From: Adrian Tymes (wingcat@pacbell.net)
Date: Sat Mar 22 2003 - 23:16:58 MST
--- Rafal Smigrodzki <rafal@smigrodzki.org> wrote:
> In the very long run, maintenance of stable
> societies made of
> potentially immortal persons is probably possible
> using strictly
> rational reasoning. If your attention-span is
> capable of encompassing
> very long time spans, you will be able to act
> according to your
> interests, and this will include cooperation, as
> well as discouragement
> of non-cooperation. Since a failure to discourage
> non-cooperation can in
> some cases bring about significant losses, it has to
> be discouraged as
> well, as a second-order consideration. Shirking a
> duty to punish a
> cheater puts a burden on other participants in the
> game, and is
> second-order cheating, calling for second-order
> punishment.
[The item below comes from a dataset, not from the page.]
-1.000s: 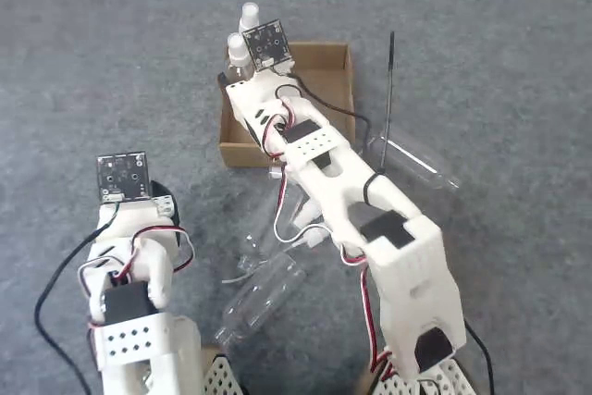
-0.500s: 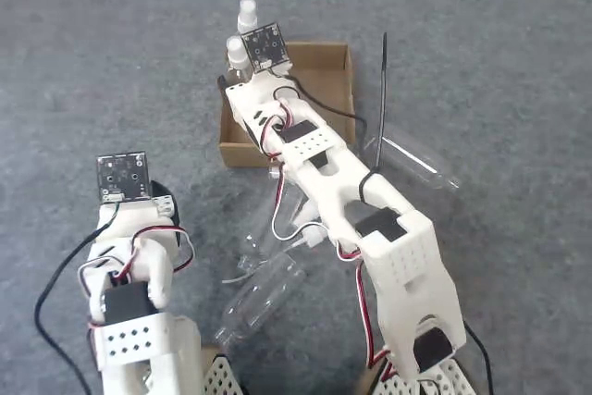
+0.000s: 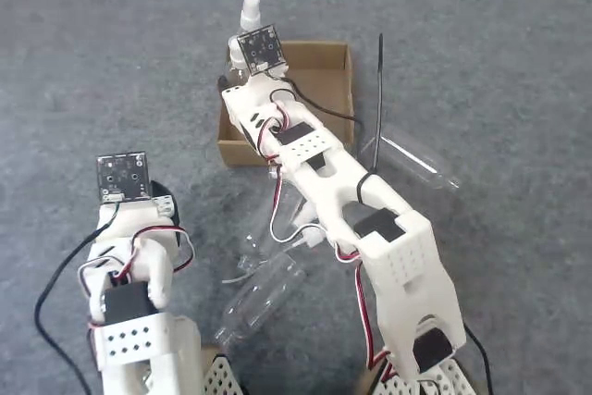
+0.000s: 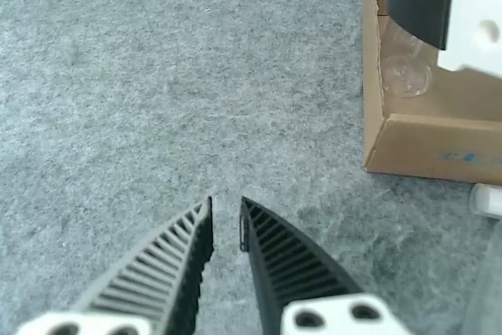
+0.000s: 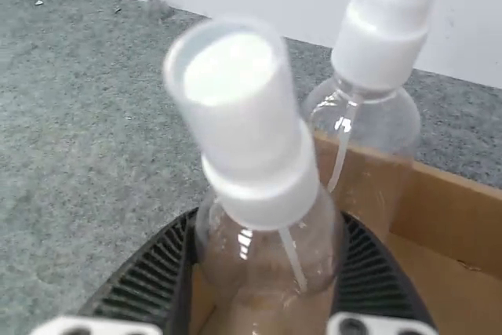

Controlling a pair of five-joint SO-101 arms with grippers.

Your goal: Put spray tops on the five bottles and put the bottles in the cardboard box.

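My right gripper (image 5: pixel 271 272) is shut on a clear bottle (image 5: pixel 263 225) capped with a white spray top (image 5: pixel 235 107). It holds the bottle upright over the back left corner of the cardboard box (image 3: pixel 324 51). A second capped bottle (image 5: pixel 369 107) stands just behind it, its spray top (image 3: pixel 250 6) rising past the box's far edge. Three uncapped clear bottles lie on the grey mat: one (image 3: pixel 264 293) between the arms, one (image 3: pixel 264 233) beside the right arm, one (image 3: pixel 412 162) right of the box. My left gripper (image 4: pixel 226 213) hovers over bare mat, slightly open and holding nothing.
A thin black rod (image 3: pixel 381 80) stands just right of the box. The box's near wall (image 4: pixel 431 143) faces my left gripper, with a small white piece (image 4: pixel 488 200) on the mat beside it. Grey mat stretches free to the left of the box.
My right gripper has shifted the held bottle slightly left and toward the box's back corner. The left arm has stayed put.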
A concept
> easy to grasp for a mind looking far forward,
> without the need for the
> emotional crutches that we rely on.
Hear, hear. "Eat what you need, and no more: for the
same sack of grain can be made into bread, or can be
made into next year's crops, but not both." So many,
it seems, only do (only can? Or are just trained only
to?) spare the bandwidth to look to immediate
concerns,
with little eye even for the future they already
rationally believe they will definitely see, even
without our arguments that they may live multiple
centuries. It may be that believing one will live for
200, or 1000, years is a self-fulfilling prophecy,
just
like believing that what one presently cares about
will
cease to matter within a year's time.